AIM OF THE TASK –
Repeat all the data word for word.

- - - - - - -

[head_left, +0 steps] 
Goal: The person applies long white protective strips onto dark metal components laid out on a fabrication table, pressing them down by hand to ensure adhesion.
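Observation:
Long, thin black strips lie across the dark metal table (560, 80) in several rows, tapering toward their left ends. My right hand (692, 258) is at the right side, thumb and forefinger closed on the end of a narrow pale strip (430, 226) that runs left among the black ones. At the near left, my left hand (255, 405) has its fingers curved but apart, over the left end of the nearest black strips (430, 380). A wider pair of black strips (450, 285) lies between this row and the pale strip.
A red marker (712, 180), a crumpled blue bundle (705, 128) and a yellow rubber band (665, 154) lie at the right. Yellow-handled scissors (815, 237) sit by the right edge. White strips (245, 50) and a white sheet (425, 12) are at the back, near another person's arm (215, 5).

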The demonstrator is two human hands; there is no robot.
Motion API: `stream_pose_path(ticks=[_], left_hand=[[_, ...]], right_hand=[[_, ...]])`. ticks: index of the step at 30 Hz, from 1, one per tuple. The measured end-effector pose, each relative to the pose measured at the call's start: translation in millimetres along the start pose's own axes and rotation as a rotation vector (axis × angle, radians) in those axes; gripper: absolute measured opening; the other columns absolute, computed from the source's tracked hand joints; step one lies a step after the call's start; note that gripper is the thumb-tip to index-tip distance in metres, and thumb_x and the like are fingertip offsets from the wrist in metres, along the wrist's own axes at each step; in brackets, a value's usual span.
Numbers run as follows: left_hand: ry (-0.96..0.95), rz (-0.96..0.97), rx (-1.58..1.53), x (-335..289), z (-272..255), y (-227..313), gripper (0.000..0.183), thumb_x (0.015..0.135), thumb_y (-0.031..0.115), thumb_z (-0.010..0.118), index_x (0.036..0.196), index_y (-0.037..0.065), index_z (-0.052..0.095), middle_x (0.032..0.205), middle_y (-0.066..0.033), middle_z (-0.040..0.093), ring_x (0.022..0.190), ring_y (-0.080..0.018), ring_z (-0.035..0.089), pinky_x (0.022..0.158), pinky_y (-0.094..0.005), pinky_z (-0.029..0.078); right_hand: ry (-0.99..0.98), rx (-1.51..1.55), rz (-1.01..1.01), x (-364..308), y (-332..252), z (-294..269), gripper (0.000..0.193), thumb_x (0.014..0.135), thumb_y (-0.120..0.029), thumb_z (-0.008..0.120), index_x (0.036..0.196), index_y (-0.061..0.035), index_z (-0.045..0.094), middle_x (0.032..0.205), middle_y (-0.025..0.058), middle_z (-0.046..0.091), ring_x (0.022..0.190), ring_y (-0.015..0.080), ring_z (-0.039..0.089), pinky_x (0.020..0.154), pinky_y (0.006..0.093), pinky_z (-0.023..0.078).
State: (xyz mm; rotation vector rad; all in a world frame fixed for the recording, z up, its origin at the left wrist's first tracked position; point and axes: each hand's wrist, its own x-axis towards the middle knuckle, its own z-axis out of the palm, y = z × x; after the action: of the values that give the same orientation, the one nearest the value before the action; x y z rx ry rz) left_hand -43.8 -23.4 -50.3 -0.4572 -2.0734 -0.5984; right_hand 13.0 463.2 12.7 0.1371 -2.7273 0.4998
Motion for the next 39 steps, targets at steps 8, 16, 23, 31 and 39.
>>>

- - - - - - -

SOLUTION FOR THIS EXERCISE –
[head_left, +0 steps] 
Goal: The person applies long white protective strips onto dark metal components laid out on a fabrication table, pressing them down by hand to ensure adhesion.
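Observation:
Long, thin black strips lie across the dark metal table (560, 80) in several rows, tapering toward their left ends. My right hand (692, 258) is at the right side, thumb and forefinger closed on the end of a narrow pale strip (430, 226) that runs left among the black ones. At the near left, my left hand (255, 405) has its fingers curved but apart, over the left end of the nearest black strips (430, 380). A wider pair of black strips (450, 285) lies between this row and the pale strip.
A red marker (712, 180), a crumpled blue bundle (705, 128) and a yellow rubber band (665, 154) lie at the right. Yellow-handled scissors (815, 237) sit by the right edge. White strips (245, 50) and a white sheet (425, 12) are at the back, near another person's arm (215, 5).
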
The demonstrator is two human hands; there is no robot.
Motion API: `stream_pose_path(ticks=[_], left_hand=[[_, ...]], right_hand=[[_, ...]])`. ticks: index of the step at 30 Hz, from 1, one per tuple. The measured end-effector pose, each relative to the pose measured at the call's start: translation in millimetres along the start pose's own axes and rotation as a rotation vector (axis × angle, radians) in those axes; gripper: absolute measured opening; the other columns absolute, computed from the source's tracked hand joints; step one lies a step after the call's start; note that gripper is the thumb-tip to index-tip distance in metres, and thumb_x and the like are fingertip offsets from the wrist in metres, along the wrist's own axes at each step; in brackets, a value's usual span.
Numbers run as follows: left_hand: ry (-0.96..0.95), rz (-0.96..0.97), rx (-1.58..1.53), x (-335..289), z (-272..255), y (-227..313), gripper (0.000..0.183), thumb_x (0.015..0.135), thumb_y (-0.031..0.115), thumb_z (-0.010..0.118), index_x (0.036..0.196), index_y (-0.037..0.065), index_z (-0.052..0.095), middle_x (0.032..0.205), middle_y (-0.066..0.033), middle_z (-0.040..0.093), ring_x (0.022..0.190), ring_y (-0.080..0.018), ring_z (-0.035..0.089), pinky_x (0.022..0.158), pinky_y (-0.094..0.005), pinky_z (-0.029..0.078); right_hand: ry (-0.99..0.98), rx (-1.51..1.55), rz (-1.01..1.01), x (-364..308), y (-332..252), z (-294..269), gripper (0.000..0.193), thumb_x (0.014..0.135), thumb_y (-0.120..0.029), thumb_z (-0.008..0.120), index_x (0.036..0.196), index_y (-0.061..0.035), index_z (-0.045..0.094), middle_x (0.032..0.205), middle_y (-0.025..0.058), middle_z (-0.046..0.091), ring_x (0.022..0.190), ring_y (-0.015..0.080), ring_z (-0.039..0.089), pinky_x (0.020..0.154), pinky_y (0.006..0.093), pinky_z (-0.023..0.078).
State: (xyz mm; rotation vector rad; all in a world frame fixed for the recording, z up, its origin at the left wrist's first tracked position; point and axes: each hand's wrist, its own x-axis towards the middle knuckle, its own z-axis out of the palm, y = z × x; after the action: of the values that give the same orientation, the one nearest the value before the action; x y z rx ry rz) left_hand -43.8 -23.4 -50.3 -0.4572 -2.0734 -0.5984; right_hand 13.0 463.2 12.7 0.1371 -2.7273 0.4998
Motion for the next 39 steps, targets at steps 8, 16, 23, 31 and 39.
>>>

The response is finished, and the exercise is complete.